Open Yuanbo2020 opened 2 years ago
Hi Yuanbo,
Instead of padding the audio to 1024 frames, it might worthwhile to try to instantiate the AST model with t_dim=100
for your 1-second audio.
If you have some training data, I think you can try to fine-tune the AST model.
When you say
Unfortunately, the AST predicts badly, and there are obvious misclassifications, such as recognizing multiple birdsongs as music, etc.
Do you mean you view the class with the largest logit as the prediction? AST model is trained with BCE loss so the output logits are not normalized for all classes.
-Yuan
Hi Yuan,
Thank you so much for replying.
I am a little bit confused, could you please tell me which trained AST model can receive t_dim=100?

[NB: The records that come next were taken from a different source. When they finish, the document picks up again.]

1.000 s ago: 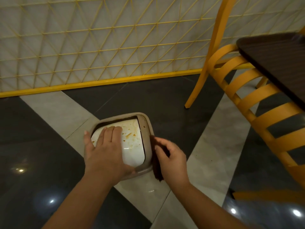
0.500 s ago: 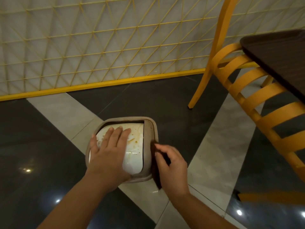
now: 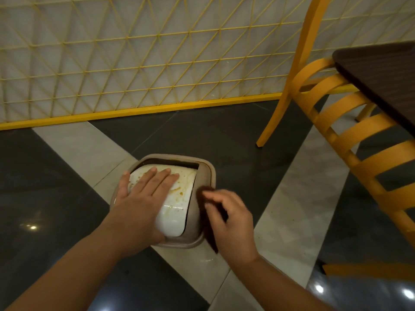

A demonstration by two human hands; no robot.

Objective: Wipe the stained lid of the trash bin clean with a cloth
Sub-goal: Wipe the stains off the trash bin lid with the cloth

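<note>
Low in the middle of the frame: a bin [image 3: 206, 173] seen from above, with a tan rim and a white swing lid [image 3: 177, 198] set inside it. Lid shiny, speckled with orange-brown spots and a thin brown smear near its upper right corner. Dark gap along the top edge of the lid.

Left hand [image 3: 143, 203] flat on the lid, fingers [image 3: 167, 178] out straight and close together, thumb resting by the left rim. Open, holding nothing, just pressing down.

Right hand [image 3: 229, 218] just right of the bin, fingers curled around a dark brown cloth [image 3: 207, 223]. Cloth pressed on the right side of the rim, hanging down past the lower corner. A bit blurry here.

Under it all, a floor [image 3: 56, 209] of dark and pale tiles. Yellow chair [image 3: 350, 135] and dark table [image 3: 381, 75] at the right. White wall [image 3: 134, 52] with yellow lines across the top.
</note>
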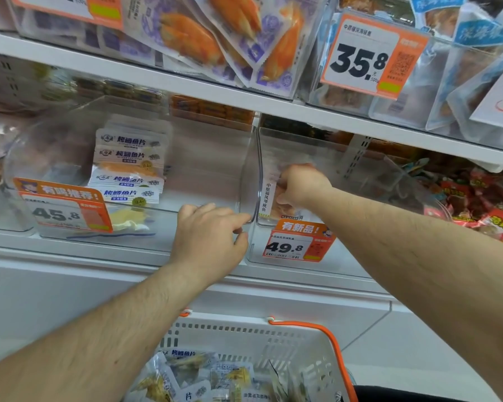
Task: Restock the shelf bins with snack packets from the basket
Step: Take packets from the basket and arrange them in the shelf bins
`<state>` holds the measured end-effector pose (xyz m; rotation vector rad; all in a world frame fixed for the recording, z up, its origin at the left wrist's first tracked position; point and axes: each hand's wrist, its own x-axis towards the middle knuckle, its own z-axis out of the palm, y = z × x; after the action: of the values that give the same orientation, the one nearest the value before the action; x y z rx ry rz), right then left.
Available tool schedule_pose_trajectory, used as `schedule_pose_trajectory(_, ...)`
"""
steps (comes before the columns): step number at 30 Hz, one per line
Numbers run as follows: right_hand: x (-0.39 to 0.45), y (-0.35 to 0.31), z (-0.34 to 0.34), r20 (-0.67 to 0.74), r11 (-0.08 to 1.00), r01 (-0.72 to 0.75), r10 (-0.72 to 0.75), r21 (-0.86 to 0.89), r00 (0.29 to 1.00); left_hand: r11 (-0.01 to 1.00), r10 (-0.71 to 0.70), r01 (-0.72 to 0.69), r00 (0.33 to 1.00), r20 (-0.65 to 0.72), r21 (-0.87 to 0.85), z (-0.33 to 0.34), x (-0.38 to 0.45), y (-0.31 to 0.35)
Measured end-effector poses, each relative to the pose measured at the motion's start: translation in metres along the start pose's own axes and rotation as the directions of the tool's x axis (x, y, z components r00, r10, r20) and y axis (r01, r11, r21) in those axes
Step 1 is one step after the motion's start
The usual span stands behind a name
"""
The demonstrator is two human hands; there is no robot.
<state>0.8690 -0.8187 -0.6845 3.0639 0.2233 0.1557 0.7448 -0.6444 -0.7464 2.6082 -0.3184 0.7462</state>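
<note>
Two clear plastic bins stand side by side on the middle shelf. The left bin (204, 166) holds a short stack of white fish-snack packets (128, 169) at its left side. My left hand (209, 242) grips the front right corner of that bin's rim. Inside the right bin (325, 146), my right hand (299, 184) holds a pale packet (279, 208) with an orange picture, fingers curled round its top. Below, a white basket (244, 338) with an orange handle holds several loose snack packets (204, 378).
Price tags reading 45.8 (67, 210) and 49.8 (298, 242) hang on the bin fronts. The upper shelf (186, 79) carries bins of purple and blue packets and a 35.8 tag (369, 56). Red packets (482, 204) fill the bin at far right.
</note>
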Motion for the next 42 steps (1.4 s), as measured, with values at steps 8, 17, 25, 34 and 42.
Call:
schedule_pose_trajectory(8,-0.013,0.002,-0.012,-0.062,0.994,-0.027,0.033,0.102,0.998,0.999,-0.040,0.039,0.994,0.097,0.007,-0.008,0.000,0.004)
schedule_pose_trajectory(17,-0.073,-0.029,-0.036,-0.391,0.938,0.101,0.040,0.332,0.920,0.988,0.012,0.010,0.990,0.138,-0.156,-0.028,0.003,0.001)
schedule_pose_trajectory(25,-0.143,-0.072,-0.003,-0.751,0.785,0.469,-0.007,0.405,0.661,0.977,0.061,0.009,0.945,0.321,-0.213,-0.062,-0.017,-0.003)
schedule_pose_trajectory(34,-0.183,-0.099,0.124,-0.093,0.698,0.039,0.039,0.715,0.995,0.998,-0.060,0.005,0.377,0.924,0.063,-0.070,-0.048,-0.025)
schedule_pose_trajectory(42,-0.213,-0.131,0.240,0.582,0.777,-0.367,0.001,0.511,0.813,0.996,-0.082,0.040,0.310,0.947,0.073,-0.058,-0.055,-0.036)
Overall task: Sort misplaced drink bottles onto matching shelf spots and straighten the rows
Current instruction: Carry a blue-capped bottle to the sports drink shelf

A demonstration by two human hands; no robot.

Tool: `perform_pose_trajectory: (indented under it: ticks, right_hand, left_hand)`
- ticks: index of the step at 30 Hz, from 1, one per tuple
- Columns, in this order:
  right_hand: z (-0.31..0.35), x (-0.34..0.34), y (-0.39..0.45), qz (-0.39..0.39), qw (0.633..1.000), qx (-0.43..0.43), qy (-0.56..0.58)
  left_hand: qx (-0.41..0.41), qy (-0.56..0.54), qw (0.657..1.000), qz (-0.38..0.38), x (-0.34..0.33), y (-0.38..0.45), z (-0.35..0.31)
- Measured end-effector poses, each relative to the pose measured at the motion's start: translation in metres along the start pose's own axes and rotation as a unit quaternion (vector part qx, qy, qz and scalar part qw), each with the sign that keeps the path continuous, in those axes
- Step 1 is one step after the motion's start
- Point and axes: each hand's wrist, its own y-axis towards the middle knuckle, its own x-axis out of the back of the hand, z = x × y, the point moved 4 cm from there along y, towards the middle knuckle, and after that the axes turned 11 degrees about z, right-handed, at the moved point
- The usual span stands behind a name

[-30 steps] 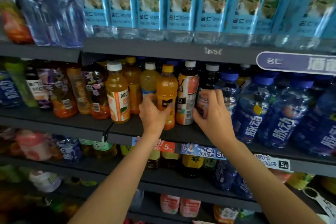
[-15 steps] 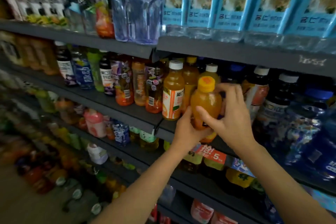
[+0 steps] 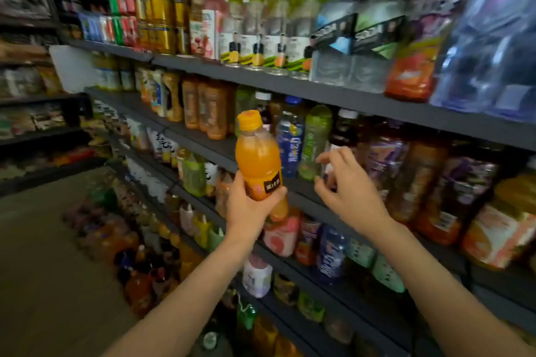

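We hold one misplaced drink clear of the racks: the orange plastic juice bottle with a yellow-orange screw cap and a black label (image 3: 259,159) stands upright in our left hand (image 3: 246,209), whose fingers and thumb curl round its lower half. The bottle hangs in the air in front of the dark grey middle shelf (image 3: 307,193), touching none of the rows there. Our right hand (image 3: 345,185) hovers just to the right of the bottle, fingers loosely spread and slightly bent, gripping nothing, close to the front of the same shelf.

We judge the sort to be in mid-carry: this bottle is off the shelf but has no home yet. Further left along the middle shelf stands a row of amber-orange bottles (image 3: 203,109), a possible match, though the blur leaves that unsure. Placing it and straightening the rows remain to be done.
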Motion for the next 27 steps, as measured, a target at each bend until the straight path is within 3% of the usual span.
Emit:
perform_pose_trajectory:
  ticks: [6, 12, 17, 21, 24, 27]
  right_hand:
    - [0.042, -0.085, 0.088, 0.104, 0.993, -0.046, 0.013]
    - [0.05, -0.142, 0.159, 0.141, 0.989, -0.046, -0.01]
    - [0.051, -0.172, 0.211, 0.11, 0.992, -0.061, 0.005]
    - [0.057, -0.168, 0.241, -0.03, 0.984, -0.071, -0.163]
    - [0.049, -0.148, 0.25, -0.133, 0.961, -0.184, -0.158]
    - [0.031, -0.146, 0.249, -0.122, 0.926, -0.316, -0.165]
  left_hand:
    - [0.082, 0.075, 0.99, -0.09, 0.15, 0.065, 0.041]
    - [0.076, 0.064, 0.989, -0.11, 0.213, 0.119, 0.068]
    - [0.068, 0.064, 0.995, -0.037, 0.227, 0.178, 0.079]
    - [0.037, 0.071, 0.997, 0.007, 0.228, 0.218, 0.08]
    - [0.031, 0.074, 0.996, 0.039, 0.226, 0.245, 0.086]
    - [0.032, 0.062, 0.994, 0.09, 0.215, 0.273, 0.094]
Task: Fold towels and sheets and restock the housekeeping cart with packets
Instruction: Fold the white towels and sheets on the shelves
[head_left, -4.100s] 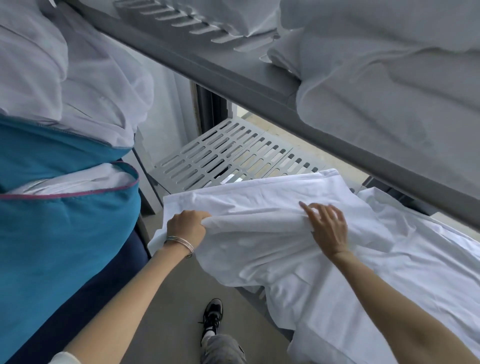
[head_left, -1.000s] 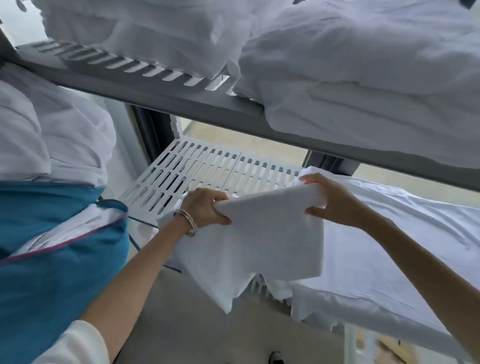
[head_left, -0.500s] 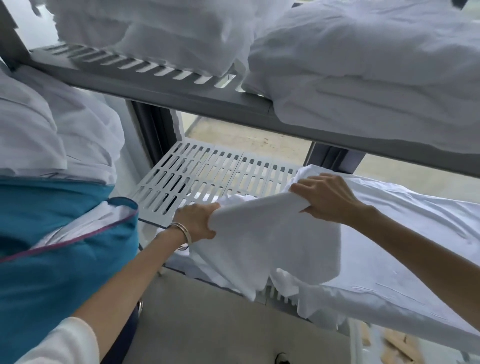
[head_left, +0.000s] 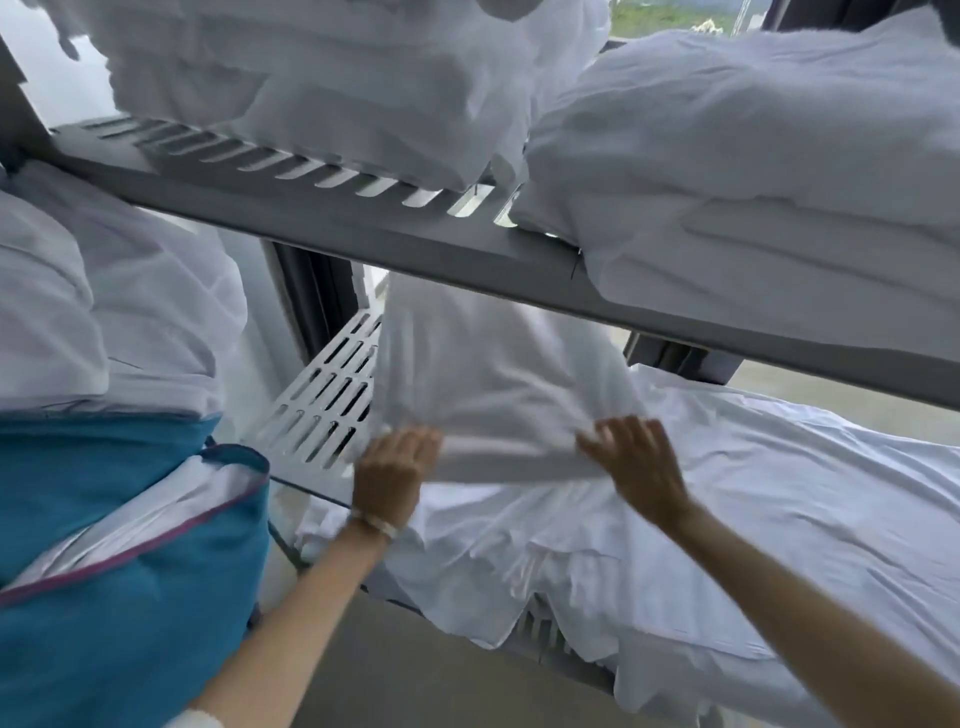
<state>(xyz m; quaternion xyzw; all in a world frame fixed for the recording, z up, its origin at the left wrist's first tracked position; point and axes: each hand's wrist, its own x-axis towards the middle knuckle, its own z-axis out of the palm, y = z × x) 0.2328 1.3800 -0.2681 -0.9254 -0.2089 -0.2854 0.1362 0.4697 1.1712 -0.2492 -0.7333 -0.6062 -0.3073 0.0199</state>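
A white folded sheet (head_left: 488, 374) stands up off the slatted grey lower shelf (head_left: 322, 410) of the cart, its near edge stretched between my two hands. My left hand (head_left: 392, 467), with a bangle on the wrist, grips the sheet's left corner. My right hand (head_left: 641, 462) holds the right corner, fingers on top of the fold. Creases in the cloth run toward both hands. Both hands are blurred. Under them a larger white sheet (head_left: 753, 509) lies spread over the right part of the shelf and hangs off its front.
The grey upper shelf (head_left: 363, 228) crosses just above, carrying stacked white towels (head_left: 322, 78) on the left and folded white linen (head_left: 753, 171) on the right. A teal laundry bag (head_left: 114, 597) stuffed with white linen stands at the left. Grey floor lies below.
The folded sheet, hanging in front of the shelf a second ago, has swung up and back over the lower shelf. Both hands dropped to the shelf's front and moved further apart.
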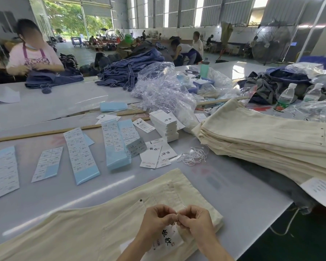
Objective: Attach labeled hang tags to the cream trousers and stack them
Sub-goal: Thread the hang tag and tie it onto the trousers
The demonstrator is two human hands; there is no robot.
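Both hands meet fingertip to fingertip above the cream trousers (94,228): left hand (156,217) and right hand (196,218), fingers curled, pinch a thin string over the hang tag (167,240).

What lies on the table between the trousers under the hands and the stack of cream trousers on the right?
Nothing visible blocks that way. Both hands, left hand and right hand, pinch the string above the hang tag on the trousers. Bare table separates them from the stack. The loose strings lie farther back, beside the stack.
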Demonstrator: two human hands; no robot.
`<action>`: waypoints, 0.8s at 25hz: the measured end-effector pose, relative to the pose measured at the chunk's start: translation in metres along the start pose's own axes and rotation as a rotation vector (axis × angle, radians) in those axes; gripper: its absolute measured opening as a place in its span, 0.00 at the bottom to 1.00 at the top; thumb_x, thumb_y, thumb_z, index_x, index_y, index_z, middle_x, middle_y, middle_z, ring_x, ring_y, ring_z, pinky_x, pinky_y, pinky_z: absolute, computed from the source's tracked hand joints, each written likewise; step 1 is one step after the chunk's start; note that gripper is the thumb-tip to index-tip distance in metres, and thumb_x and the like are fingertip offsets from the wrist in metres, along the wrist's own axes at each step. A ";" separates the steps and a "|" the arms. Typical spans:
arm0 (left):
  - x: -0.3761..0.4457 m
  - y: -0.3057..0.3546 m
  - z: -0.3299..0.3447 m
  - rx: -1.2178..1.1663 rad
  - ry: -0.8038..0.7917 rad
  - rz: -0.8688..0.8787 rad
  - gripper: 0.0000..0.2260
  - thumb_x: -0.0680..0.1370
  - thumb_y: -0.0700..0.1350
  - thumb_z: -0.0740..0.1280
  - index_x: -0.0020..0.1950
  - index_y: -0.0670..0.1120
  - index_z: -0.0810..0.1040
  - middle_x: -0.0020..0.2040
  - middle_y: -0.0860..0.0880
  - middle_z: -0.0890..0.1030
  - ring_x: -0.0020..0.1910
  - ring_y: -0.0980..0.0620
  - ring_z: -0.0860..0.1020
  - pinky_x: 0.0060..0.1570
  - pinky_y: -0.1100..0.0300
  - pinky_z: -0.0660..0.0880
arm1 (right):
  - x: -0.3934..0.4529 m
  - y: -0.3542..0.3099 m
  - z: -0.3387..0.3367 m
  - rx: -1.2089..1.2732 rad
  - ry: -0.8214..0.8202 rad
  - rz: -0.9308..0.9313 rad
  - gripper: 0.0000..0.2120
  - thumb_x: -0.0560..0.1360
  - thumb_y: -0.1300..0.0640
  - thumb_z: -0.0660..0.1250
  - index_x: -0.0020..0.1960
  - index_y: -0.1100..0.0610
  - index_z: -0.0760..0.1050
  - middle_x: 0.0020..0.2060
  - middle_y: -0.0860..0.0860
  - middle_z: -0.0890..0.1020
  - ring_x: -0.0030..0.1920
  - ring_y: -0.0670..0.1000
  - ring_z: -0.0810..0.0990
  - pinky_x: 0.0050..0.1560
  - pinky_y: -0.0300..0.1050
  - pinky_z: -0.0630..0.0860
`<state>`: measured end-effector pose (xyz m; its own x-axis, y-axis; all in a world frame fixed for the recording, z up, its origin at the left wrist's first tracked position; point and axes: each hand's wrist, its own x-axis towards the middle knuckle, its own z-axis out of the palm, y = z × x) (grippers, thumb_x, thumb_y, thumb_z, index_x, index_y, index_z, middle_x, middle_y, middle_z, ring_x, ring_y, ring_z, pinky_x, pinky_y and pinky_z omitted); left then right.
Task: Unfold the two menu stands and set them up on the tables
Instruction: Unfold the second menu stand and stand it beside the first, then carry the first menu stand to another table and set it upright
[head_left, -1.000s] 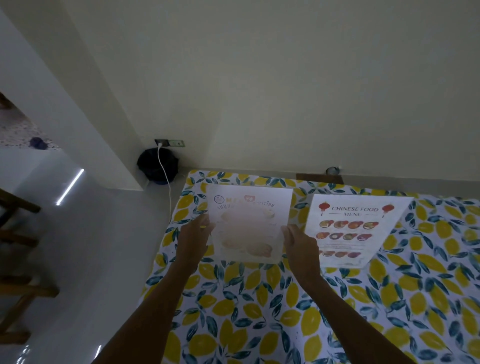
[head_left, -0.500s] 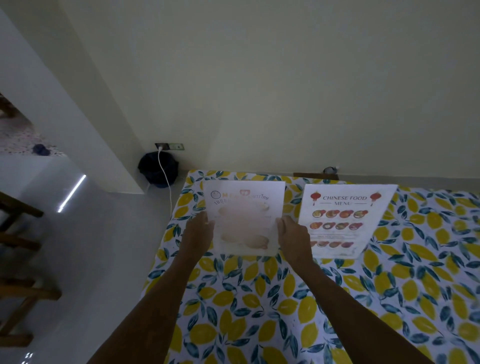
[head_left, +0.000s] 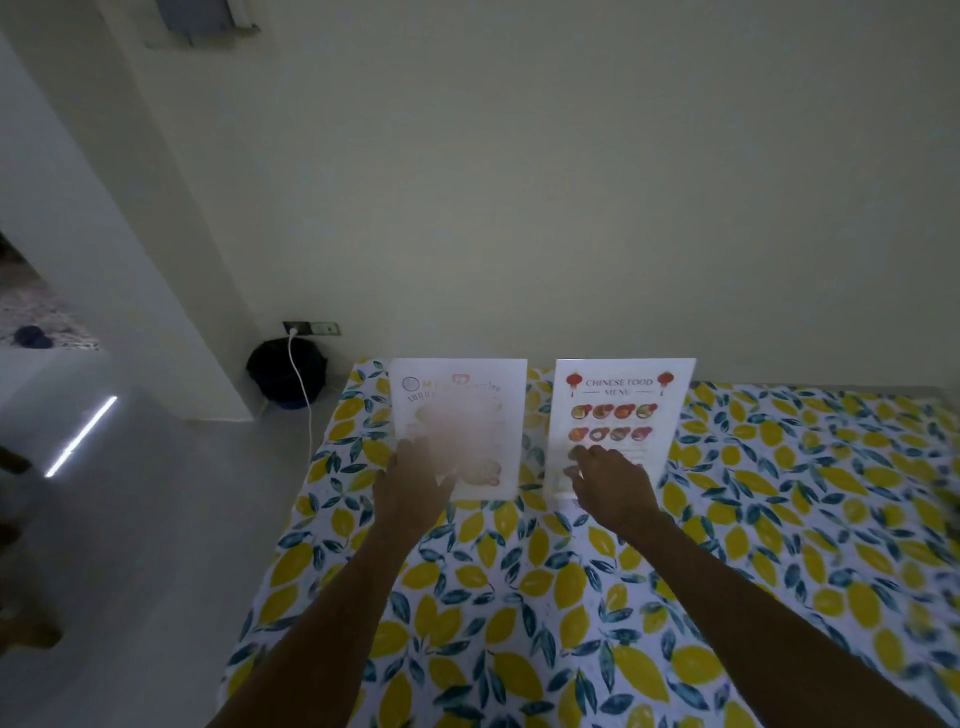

Because when loading the parameters of the trained AST, the dimension of pos_embed is torch.Size([1, 1214, 768]), and if t_dim is set to 100, the corresponding parameter is torch.Size([1, 110, 768]), which obviously mismatch.
Thanks again!
Yuanbo
The trick is we trim or interpolate the positional embedding
To use the AudioSet pretrained model, you just need to specify the t_dim
when you initialize the AST model, it is not recommended to do torch.load
by yourself, otherwise you will need to handle positional embedding trimming by yourself.
In our ESC-50 recipe, we show an example to fine-tune AST model pretrained on 10s audio with 5s audios.
-Yuan
Hi there,
I want to use the pre-trained AST you provided for audio tagging on a one-second audio clip, and I follow the feature extraction method you used and pad it to 1024 frames according to the method you provided. https://github.com/YuanGongND/ast/blob/70c675ef682ba392e514962defa456a8e909d0da/egs/audioset/inference.py#L76 Unfortunately, the AST predicts badly, and there are obvious misclassifications, such as recognizing multiple birdsongs as music, etc.
At the same time, I used the pretrained CNN-based PANNs, which I guess you are familiar with it, to predict these short audio clips, and it turned out that the results of PANN are much more accurate than those predicted by AST.
Do you have any suggestions for AST to predict audio events with one-second length?
The audio clips I want to predict is here: https://urban-soundscapes.s3.eu-central-1.wasabisys.com/soundscapes/index.html If you are interested, I am happy to share with you the results I predicted with AST and PANN respectively, and I hope to discuss them further.
Best, Yuanbo